EXERCISE:
Using the material below, return exactly the lines between the one holding "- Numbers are" and the one holding "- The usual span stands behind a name", inclusive, and no others.

RAW DATA:
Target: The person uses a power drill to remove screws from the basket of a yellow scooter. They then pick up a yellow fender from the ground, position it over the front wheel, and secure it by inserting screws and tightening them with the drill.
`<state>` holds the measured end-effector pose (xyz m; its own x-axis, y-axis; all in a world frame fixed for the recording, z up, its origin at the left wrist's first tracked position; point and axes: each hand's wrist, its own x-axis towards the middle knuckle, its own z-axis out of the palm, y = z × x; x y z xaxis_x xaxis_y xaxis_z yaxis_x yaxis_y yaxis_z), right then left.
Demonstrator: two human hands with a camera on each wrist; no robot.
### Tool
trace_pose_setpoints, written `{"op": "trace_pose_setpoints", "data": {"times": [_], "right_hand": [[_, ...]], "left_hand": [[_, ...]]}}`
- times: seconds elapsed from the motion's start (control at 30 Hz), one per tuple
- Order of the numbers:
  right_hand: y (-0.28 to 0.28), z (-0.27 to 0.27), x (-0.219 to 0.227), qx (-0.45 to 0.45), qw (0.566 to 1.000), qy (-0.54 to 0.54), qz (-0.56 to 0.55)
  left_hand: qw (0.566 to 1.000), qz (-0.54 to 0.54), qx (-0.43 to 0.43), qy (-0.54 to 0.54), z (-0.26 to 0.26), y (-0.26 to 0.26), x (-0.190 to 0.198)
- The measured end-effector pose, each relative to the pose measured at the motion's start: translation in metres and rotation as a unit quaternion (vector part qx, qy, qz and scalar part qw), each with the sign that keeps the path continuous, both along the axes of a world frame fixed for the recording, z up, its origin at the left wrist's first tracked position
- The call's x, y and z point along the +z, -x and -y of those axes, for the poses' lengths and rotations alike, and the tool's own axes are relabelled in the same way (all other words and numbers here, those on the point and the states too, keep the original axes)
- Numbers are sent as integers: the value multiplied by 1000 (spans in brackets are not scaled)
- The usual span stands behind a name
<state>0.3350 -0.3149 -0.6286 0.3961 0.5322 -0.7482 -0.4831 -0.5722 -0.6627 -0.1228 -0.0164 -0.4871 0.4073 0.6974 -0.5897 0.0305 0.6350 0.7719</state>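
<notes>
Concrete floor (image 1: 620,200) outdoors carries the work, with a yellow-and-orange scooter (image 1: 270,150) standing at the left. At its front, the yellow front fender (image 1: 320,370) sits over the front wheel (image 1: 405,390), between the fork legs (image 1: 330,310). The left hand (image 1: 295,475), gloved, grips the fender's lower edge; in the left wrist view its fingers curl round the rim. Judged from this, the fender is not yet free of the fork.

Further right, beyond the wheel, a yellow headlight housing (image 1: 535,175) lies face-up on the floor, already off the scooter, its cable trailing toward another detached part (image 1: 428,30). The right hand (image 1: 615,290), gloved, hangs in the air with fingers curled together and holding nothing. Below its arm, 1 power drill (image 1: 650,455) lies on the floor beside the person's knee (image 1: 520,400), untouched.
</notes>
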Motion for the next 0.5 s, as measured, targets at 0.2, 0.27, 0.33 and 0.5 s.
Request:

SOLUTION TO THIS TASK:
- Numbers are sent as integers: the value multiplied by 1000 (spans in brackets are not scaled)
- The usual span stands behind a name

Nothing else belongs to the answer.